Security Alert: DeepSeek iOS App Poses Major Privacy Risks

Cybersecurity researchers at NowSecure have issued a stark warning about the iOS version of DeepSeek, currently the third most popular app on the App Store. Their analysis reveals serious security flaws, making the app a major privacy risk that users should delete immediately.

According to NowSecure’s findings, DeepSeek:

Transmits data in plaintext, making it vulnerable to interception.
Uses outdated encryption ciphers and hardcoded keys, weakening security.
Fails to securely store credentials, exposing user data.
Extensively fingerprints users for tracking purposes.
Sends data to China, as confirmed by DeepSeek’s own privacy policy.

Additionally, DeepSeek relies on ByteDance’s Volcano Engine, tying it to TikTok’s parent company, further raising privacy and regulatory concerns.

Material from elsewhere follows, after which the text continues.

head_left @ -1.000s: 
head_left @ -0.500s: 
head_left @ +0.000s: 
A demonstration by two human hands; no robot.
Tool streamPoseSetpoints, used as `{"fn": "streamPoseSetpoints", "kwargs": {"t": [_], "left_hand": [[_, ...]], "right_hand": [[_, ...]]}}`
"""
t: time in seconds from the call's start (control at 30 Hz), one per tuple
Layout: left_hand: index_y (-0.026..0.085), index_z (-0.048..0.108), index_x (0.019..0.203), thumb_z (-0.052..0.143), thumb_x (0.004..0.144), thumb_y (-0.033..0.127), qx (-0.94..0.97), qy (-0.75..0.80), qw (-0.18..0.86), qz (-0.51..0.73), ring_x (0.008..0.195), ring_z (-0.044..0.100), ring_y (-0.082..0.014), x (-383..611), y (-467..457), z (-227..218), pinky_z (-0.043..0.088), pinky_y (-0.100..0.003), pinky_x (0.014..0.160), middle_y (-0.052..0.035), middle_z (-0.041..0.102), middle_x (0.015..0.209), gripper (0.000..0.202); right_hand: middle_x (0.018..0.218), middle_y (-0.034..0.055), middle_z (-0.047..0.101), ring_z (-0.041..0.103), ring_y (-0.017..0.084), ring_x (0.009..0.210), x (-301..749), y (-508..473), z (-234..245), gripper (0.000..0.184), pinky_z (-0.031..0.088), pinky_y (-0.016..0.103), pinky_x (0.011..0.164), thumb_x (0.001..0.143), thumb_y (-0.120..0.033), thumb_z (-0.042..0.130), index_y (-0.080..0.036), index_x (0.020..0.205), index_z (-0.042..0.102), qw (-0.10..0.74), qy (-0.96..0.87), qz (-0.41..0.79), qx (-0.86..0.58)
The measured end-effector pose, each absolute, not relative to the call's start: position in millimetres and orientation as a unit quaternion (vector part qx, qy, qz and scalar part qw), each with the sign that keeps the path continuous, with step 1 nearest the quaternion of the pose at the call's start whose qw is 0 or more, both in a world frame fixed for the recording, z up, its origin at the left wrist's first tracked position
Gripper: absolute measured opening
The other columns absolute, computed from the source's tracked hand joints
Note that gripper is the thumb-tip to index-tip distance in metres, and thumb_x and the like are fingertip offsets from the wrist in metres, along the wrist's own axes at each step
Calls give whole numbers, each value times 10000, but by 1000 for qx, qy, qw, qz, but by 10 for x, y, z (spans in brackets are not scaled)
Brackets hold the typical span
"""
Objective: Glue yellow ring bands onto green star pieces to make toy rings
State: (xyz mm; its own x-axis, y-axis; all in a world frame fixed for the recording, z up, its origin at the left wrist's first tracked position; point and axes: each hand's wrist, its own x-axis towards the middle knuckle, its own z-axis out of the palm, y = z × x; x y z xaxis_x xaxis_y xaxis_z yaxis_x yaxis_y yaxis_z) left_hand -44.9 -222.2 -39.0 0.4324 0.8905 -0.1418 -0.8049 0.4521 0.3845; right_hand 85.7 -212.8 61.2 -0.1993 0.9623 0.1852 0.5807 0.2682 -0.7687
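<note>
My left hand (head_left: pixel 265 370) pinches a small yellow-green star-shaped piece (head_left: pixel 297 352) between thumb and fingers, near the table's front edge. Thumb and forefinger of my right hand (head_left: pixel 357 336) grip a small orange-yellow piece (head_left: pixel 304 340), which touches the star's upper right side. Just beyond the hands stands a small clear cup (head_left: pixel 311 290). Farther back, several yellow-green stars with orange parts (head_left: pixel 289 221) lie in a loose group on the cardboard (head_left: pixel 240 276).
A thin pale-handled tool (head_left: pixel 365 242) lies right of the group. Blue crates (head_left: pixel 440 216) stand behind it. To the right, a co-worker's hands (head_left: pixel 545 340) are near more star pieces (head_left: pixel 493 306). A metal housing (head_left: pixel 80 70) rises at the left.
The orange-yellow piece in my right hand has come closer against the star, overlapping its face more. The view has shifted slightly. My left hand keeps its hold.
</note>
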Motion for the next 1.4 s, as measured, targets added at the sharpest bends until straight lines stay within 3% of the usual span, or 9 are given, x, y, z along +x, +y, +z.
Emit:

For personal devices, this poses a significant security risk. For company-owned iPhones, the risks are even greater, especially regarding data privacy and compliance.

US Regulators Take Action

DeepSeek’s security risks have drawn scrutiny from U.S. lawmakers concerned about national security and data privacy. Representatives Josh Gottheimer (D-NJ) and Darin LaHood (R-IL) have introduced the No DeepSeek on Government Devices Act, seeking to ban the app from government-issued phones.

While the full text of the bill is not yet available, legislators cite research indicating that DeepSeek’s code is “directly linked to the Chinese Communist Party” and capable of transmitting user data to China Mobile, a Chinese state-owned telecom firm sanctioned by the U.S.

For those concerned about data security, the safest approach is to remove DeepSeek from your device and, if necessary, switch to a locally-run model that does not transmit data externally.

HPE Warns Employees of Data Breach

Meanwhile, Hewlett Packard Enterprise (HPE) has notified employees of a nation-state attack that may have compromised personal data.

In a letter sent to staff, HPE disclosed that an unauthorized party accessed its cloud email environment, potentially exposing employee information. While the impact appears limited—only ten employees were affected, according to Massachusetts’ data breach report—the breach raises concerns about targeted cyberattacks on enterprise tech firms.

HPE had previously disclosed a similar attack in January 2024, attributing it to Russia’s Cozy Bear hacking group, which is known for infiltrating high-profile networks. Reports suggest this latest breach also targeted Microsoft Office 365 accounts, highlighting ongoing threats to corporate cloud environments.

Takeaway

From DeepSeek’s security risks to HPE’s cyberattack, these incidents underscore the importance of data privacy, secure app usage, and robust enterprise security measures. Whether for personal or corporate security, staying informed and taking proactive steps is critical in today’s evolving digital landscape.